> **Problem requirements**:
Give back exactly the lines of the material below that start at the line containing "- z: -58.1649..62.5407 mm" and end at the line containing "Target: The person", and no others.
*** Block opens ***
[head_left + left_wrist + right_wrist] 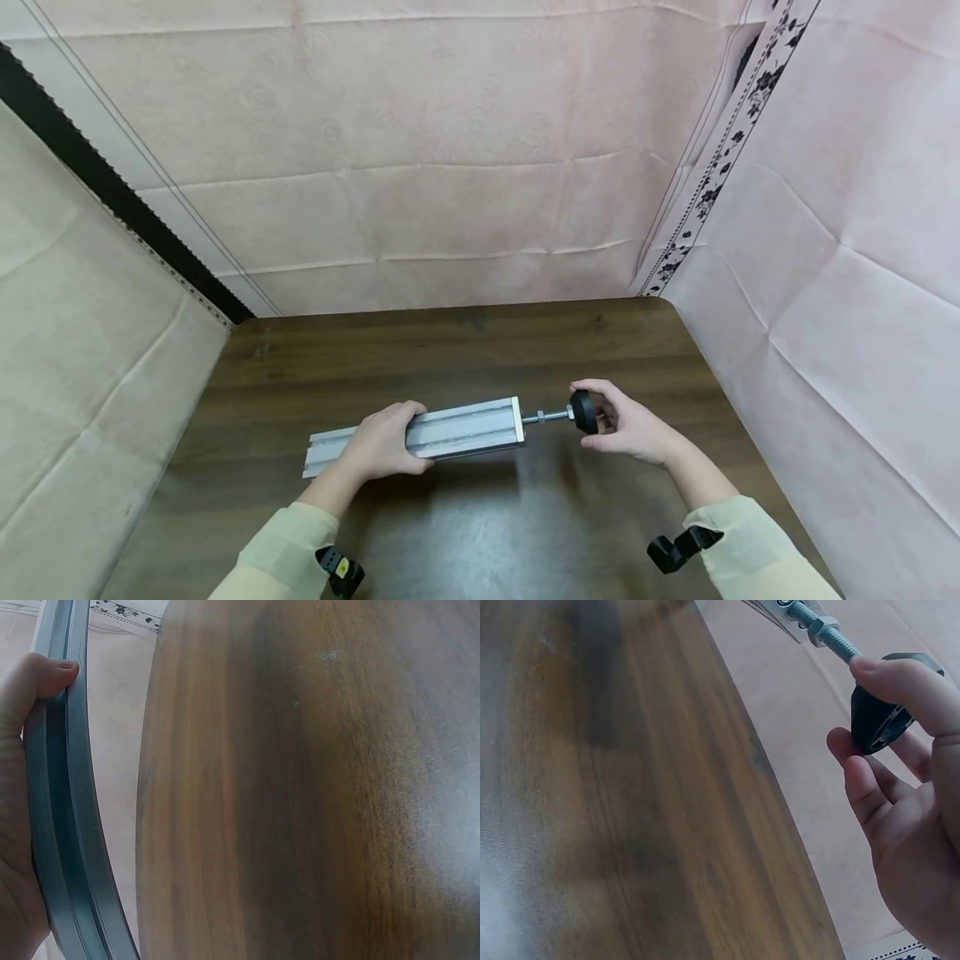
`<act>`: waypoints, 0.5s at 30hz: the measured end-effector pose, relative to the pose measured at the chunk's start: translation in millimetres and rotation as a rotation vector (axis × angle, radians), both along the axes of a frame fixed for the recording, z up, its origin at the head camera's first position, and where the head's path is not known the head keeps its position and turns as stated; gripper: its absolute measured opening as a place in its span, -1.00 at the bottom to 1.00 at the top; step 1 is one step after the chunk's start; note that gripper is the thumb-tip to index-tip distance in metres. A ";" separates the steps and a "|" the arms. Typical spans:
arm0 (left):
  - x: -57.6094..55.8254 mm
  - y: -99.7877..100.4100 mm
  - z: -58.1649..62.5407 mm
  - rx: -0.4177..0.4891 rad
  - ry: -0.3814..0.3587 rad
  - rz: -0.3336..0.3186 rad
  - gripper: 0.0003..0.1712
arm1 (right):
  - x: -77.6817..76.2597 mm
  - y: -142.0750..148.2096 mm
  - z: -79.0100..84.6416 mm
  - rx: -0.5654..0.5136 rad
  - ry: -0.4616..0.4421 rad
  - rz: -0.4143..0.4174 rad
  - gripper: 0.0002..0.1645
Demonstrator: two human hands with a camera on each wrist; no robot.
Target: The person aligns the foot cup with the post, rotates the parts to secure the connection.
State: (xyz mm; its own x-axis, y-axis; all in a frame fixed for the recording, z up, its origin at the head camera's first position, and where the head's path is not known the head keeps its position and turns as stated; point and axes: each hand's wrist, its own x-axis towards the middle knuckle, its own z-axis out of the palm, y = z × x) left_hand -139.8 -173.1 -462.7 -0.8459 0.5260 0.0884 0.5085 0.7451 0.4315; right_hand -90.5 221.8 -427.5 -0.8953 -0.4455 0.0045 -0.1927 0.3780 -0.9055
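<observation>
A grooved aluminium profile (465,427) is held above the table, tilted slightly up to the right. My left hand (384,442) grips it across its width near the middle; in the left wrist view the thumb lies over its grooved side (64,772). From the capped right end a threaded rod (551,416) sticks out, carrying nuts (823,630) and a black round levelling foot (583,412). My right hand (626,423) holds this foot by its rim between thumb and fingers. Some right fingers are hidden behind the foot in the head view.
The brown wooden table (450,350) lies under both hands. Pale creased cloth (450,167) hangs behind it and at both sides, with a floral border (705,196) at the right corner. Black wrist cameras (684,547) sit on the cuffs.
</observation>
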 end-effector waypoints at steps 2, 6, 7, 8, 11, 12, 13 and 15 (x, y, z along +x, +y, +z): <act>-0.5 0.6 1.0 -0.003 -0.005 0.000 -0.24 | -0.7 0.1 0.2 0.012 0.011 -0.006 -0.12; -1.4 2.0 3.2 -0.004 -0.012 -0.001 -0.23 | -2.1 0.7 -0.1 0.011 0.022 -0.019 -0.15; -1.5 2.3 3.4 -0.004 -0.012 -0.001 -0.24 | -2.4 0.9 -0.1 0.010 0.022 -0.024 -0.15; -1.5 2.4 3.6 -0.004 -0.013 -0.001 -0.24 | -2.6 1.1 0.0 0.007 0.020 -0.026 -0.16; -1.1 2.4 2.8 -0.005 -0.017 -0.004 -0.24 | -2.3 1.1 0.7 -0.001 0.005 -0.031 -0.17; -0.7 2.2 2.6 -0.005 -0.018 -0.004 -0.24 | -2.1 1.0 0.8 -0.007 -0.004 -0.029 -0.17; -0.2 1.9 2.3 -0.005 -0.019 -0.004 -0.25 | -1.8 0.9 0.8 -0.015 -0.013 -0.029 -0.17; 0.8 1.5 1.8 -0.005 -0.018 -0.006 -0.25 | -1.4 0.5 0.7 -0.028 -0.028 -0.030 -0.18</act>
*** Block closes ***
> **Written response**:
  - z: -58.1649..62.5407 mm
  - rx: -0.4177..0.4891 rad
  - ry: -0.3814..0.3587 rad
  - rz: -0.3336..0.3186 rad
  - gripper: 0.0003..0.1712
arm1 (right):
  - x: -77.6817..76.2597 mm
  - y: -142.0750..148.2096 mm
  - z: -79.0100..84.6416 mm
  - rx: -0.5654..0.5136 rad
  - ry: -0.4616..0.4421 rad
  - rz: -0.4143..0.4174 rad
  - gripper: 0.0002..0.1645
Demonstrator: two human hands with a camera on each wrist; no robot.
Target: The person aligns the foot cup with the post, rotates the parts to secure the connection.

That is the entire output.